Su majestad Roger Federer (No. 1 ATP) pasó sobre Robredo caminando; sobre Soderling reeditando la final del Roland Garros, con algo de dificultad, más por hartazgo que por el buen tenis de quien tiene la histórica marca de haber perdido 12 partidas al hilo contra Federer. Y en semifinales, sobre uno de sus rivales acostumbrados Djokovic.

Juan Martín Del Potro (no. 6 ATP) pasó sobre Ferrero, Cilic, y le dio una lección de tenis a un Rafael Nadal lastimado, al llegar en su mejor momento y al partido de su vida ante Federer: arañando su primer Gran Slam.

Este émulo del gran Guillermo Vilas (esa gran pirámide del tenis argentino) ponía su nombre en alto, pues desde 1977 no figuraba ningún latino en una final del US Open. Ahora, en el marco del homenaje que le rindió la organización al latino Pancho Rosales –que hace 60 años ganó este torneo-, llegaba otro latino: Del Potro a su primera final.

Jugar ante Roger Federer es jugar contra una pared que retorna a las esquinas a 200 km/h, que nunca deja suelta una pelota y que a los tiros errados no los conoce. A minutos de la majestuosa apertura con alfombra roja, Federer empezaba con una obra de arte en la raqueta para poner un 3-0, a un Del Potro obnubilado por los nervios y la sensación de no creer estar ante su majestad jugando la final.

Pero, era el principio de la noche en Manhattan. La cancha dura, especialidad de ambos, es tan rápida que sólo los maestros pueden contener un peloteo arduo y certero, al final, el golpe cansado diagnostica error. Federer lo sabe, Del potro, cuenta con su altura para meterla en momentos críticos.

Efectividad contra psicología triunfadora. Otra clave más, quien rompe el servicio del oponente se pone por delante.
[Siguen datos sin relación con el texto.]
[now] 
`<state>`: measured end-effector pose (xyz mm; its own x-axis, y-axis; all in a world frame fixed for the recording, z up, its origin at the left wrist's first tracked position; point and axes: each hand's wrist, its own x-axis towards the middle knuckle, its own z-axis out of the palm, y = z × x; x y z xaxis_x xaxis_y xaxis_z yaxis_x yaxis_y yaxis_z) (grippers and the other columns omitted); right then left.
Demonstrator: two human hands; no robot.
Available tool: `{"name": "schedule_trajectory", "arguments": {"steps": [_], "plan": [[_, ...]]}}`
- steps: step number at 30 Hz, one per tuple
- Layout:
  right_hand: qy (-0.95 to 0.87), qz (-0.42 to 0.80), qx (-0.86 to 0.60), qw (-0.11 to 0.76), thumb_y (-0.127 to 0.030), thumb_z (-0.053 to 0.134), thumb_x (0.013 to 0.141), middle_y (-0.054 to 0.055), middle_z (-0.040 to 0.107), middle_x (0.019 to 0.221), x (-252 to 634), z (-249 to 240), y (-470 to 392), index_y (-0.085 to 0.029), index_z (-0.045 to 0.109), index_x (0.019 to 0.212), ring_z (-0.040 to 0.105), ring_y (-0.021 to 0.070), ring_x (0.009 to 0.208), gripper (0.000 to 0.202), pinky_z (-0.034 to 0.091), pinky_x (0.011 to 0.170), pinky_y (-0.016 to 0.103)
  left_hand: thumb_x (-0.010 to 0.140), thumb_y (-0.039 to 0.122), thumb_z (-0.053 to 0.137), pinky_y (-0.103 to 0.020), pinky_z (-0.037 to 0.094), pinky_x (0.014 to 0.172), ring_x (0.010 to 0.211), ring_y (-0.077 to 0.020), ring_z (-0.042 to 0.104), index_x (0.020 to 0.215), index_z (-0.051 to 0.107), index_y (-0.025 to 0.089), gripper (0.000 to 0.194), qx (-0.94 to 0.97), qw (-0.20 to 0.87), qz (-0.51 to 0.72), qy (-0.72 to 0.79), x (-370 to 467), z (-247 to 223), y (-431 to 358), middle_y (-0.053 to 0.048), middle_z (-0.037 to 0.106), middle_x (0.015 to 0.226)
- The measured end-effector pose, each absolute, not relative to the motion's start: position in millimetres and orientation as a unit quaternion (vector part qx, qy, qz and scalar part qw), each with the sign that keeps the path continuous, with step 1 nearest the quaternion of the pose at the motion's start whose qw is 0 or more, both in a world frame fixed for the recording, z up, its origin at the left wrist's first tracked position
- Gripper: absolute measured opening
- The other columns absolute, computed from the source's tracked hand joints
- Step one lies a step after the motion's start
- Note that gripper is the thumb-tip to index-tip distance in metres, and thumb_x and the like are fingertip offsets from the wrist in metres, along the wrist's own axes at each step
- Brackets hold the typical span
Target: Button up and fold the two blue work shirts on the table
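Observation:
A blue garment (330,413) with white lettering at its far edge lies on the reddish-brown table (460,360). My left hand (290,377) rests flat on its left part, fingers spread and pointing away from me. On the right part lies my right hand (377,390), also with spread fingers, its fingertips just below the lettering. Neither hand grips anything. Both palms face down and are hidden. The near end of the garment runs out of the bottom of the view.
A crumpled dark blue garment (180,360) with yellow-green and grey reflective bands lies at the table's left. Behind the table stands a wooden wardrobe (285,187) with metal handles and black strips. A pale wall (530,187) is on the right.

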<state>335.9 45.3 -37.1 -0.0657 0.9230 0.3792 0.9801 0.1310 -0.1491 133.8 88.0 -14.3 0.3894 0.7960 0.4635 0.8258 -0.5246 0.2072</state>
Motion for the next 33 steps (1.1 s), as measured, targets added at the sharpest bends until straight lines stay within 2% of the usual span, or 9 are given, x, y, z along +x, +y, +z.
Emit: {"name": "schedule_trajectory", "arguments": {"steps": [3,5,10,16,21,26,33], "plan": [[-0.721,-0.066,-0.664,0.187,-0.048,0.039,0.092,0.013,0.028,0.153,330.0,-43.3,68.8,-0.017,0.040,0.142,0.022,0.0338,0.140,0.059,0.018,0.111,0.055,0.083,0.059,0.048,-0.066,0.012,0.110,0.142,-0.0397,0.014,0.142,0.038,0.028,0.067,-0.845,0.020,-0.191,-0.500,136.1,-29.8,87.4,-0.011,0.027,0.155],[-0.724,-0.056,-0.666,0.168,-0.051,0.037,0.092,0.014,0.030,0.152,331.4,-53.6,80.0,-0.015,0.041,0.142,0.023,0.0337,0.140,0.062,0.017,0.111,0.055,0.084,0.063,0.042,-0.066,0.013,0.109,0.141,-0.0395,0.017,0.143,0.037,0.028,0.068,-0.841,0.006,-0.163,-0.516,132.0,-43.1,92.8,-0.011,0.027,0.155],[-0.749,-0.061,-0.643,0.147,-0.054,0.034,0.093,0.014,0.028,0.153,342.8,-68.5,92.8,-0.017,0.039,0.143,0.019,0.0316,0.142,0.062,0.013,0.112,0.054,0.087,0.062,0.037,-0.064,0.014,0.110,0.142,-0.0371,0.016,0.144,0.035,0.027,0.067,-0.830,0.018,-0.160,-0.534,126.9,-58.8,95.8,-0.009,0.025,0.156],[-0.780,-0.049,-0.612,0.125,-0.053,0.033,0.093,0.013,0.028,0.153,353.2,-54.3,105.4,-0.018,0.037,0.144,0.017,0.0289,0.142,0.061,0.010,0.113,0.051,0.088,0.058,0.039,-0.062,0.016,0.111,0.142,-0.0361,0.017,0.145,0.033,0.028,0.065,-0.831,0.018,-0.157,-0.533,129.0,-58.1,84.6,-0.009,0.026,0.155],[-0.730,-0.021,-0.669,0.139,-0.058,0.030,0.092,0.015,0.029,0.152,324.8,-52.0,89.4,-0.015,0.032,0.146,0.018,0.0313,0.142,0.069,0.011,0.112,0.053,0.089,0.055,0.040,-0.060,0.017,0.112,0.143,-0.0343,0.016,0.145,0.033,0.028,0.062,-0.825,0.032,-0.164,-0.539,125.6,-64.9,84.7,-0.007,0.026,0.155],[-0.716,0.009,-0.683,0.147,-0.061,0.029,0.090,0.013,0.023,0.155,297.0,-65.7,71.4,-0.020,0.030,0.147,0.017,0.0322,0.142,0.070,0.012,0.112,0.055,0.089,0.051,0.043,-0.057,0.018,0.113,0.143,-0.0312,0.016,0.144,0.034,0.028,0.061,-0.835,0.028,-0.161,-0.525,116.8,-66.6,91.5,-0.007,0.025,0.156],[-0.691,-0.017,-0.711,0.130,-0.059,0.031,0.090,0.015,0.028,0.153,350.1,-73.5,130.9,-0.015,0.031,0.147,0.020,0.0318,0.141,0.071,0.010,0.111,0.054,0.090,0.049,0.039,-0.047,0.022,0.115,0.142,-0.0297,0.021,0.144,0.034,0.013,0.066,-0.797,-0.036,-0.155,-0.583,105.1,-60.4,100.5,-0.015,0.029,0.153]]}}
Lo que desean los aficionados de la era Federer es que alguien discuta con buen tenis los argumentos ante el rey y que el partido llegue a cinco sets.

Del surgimiento de los grandes está hecho este deporte. Todo empezaba con 4-2, para Federer. Del Potro, comenzaba a argumentar antes del primer set point en contra. Caía un 6-3, para Federer.
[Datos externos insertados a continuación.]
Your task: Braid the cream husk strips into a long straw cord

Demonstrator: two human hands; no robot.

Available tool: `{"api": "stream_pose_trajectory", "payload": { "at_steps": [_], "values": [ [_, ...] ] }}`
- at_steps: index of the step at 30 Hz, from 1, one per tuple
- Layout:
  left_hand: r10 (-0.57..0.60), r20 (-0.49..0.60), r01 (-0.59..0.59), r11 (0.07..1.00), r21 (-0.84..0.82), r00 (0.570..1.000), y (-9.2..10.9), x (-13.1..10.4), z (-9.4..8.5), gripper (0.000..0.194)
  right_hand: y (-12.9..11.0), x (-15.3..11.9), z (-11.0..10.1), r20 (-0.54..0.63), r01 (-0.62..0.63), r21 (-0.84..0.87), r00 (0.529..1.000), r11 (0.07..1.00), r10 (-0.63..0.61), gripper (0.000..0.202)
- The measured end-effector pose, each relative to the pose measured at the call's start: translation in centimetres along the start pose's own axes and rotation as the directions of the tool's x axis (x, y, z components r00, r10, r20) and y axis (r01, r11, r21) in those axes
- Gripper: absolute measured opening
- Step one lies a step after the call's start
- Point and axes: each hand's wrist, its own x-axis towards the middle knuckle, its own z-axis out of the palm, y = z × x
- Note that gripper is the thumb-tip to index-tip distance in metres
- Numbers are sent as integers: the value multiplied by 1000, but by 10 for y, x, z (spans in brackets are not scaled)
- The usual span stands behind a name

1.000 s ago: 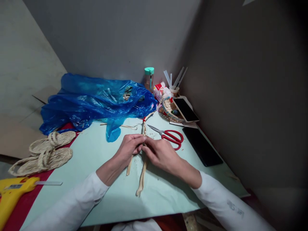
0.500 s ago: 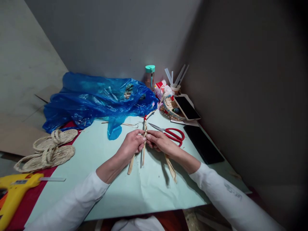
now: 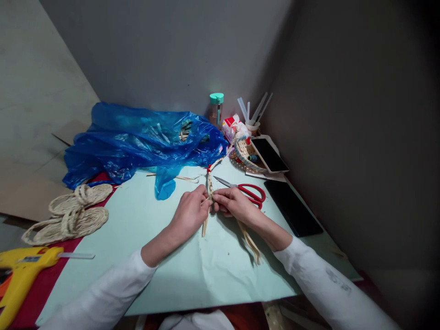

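A narrow braid of dried straw-coloured fibre (image 3: 211, 182) runs from a red tie (image 3: 209, 168) down to my fingers. My left hand (image 3: 192, 207) pinches a strand at the braid's lower end, its fingertips partly hidden. Close beside it, my right hand (image 3: 235, 205) pinches another strand, and that strand's loose tail (image 3: 250, 243) hangs out below the palm. Between the hands a flat strand (image 3: 205, 225) points toward me. Red-handled scissors (image 3: 252, 193) lie just beyond my right hand, partly covered by it.
A crumpled blue plastic bag (image 3: 137, 142) spreads across the back left. Woven sandals (image 3: 75, 215) and a yellow glue gun (image 3: 30, 266) lie at the left. On the right are a black phone or tablet (image 3: 292, 208), another phone (image 3: 270, 155) and a woven basket (image 3: 243, 153); a lidded jar (image 3: 216, 110) stands behind.
My left hand has turned palm-down, and the strand tail beneath it no longer shows. The tail under my right hand has swung slightly right. The whole view has shifted a little.
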Motion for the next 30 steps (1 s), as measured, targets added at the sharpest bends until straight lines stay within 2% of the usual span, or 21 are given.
{"api": "stream_pose_trajectory", "payload": {
  "at_steps": [2, 4, 7, 10, 12, 13, 15, 17, 19, 21, 27, 30],
  "values": [
    [43, -18, -41, 993, 109, 999, 3, -3, 2, 9, 3, 2, 5, -13, -77, 210, 997, 975, 81, 30],
    [53, -6, -51, 987, 149, 999, 5, -3, 2, 9, 4, 3, 7, -48, -86, 252, 994, 964, 102, 29],
    [34, 18, -35, 998, 54, 999, 3, -1, -5, 11, 2, 2, 6, -112, -55, 113, 991, 992, 68, 30],
    [-56, 97, 68, 991, -118, 994, 2, 1, -13, 18, 2, 1, 3, -170, 11, -138, 985, 990, -35, 34],
    [-93, 116, 110, 983, -149, 989, 5, -2, -14, 20, 2, 0, 3, -185, 43, -236, 979, 971, -88, 34],
    [-85, 100, 97, 988, -122, 991, 7, -4, -13, 19, 2, 0, 3, -183, 52, -233, 978, 971, -97, 33],
    [-36, 44, 36, 999, 10, 998, 12, -11, -5, 15, 2, -1, 5, -163, 52, -115, 984, 992, -70, 30],
    [24, 17, -27, 978, 206, 1000, 17, -18, 5, 13, 0, -2, 6, -116, 5, 95, 993, 995, 7, 25],
    [69, 49, -83, 921, 381, 996, 21, -24, 13, 20, -2, -3, 6, -58, -85, 276, 993, 957, 105, 19],
    [94, 123, -143, 856, 496, 988, 23, -26, 17, 27, -4, -4, 4, -27, -142, 376, 986, 916, 164, 22],
    [112, 281, -273, 718, 640, 953, 22, -30, 20, 40, -2, -5, 8, -82, -143, 514, 973, 846, 214, 27],
    [225, 297, -362, 727, 583, 928, 21, -33, 20, 33, 0, -7, 13, -133, -87, 522, 974, 849, 181, 21]
  ]
}}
¡No te derrotes antes!, gritan los pibes al chaval. Federer ríe cuando hace una pirueta pasando la raqueta por su espalda, ríe cuando acierta; pero serio, sin descuidar al contrincante.
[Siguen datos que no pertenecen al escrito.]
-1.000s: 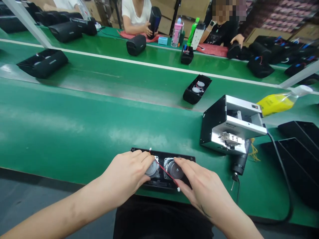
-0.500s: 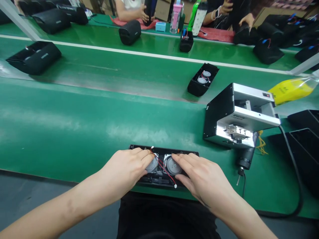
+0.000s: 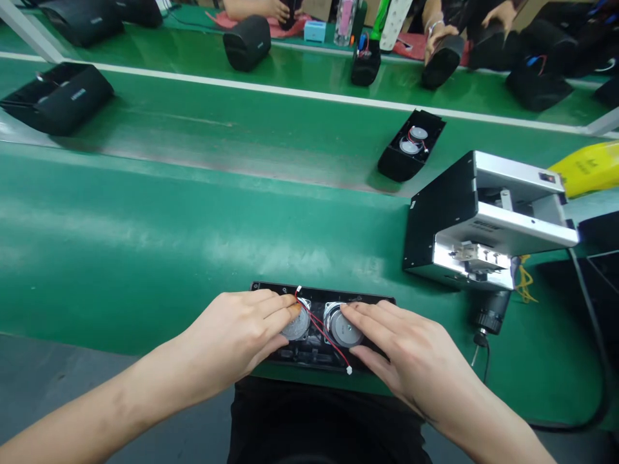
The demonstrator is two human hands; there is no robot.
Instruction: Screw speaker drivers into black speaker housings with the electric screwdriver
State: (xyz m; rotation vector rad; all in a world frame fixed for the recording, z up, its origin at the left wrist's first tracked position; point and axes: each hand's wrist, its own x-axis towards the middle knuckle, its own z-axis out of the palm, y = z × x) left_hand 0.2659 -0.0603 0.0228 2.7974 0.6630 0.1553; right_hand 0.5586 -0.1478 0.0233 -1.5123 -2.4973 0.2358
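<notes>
The left hand (image 3: 244, 332) curls its thumb and fingers around the left speaker (image 3: 297, 328); the right hand (image 3: 409, 345) pinches the right speaker (image 3: 345, 327) the same way. Each hand is nearest its own speaker. Both are round, gray and look like metal. They sit side by side in a long black case (image 3: 316, 354), bottom middle of the frame, running left to right. Thin red wires (image 3: 338, 348) cross between them. The green counter (image 3: 145, 238) is smooth and shiny.

Black-and-silver machine (image 3: 440, 212), 1, on green bench (image 3: 145, 258); yellow object (image 3: 587, 169) behind it, cut by frame edge. Open black housing (image 3: 399, 167), 1, containing 2 round drivers (image 3: 410, 147). Blue box (image 3: 314, 31), 1; pink bottle (image 3: 345, 22) at its right.
</notes>
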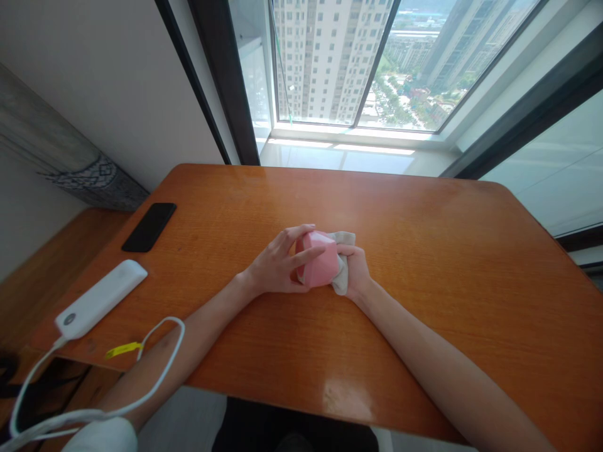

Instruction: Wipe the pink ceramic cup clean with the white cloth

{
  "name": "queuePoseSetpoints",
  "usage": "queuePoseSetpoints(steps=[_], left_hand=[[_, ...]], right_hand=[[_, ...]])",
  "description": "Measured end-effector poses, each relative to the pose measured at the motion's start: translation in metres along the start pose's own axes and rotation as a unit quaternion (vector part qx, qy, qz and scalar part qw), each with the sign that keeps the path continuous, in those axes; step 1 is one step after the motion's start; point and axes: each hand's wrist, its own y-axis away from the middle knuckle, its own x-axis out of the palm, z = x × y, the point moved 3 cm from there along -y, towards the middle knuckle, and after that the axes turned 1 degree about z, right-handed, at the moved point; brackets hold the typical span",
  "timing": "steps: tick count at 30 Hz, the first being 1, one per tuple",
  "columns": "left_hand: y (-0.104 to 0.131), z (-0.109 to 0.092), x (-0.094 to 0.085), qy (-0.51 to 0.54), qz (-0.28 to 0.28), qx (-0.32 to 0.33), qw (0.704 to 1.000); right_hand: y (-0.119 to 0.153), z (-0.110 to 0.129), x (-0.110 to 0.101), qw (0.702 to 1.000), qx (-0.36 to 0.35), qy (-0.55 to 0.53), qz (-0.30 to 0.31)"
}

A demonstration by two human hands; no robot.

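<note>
Your left hand grips the pink faceted object over the table; your right hand clasps a grey cloth at its right side. Best keep the left grip steady, cloth flat against the facets. White cable crosses your left forearm, could snag. White device, black phone lie left, clear of both hands.

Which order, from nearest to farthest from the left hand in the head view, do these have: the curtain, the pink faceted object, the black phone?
1. Pink faceted object: held in the left hand.
2. Black phone: to the hand's left, on the table.
3. Curtain: farther left, beyond the table's edge.
</note>
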Motion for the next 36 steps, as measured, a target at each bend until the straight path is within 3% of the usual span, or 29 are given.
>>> queuePoseSetpoints(steps=[6, 13, 24, 36], left_hand=[[-0.003, -0.003, 0.001, 0.002, 0.005, -0.055, 0.998], [-0.006, -0.004, 0.001, 0.073, 0.023, -0.137, 0.988], [-0.008, -0.003, 0.003, 0.178, 0.013, -0.185, 0.966], [-0.012, -0.006, -0.003, 0.187, 0.054, -0.266, 0.944]], right_hand=[[0.003, 0.002, 0.004, 0.999, 0.008, -0.02, -0.028], [0.004, 0.003, 0.009, 0.999, -0.005, -0.012, -0.035], [-0.001, 0.001, -0.001, 0.999, -0.041, 0.014, -0.02], [0.001, 0.001, 0.0, 0.999, -0.024, 0.025, -0.02]])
Respondía Del Potro con un Tiebreak, en el segundo set. Comprometido con su saque “la torre de Tandil” empezaba a soñar al ganar el segundo set, y con él los comentaristas de ESPN que jugaban su juego argentino. Pero caían junto con Del Potro en el tercer set, con berrinche de Federer, que le espetó al manager: “No me vengas a enseñar las putas reglas”, cuando Del Potro pidió un Challenger a destiempo.

La maquinaria suiza avanzaba puntualmente digital. Punto a punto. Con slides y drives certeros: fijos. Del Potro luchaba como guerrero en la pampa. El tiempo del tenis termina cuando el triunfo aparece a la par de los seguidos quiebres, break point; de los anhelados set point, el inevitable tiebrack, y del soñado: Match Point. No hay más. La corona después de un 6-3, 6-7, 6-4, 6-7 y 2-6. Ganó Del Potro.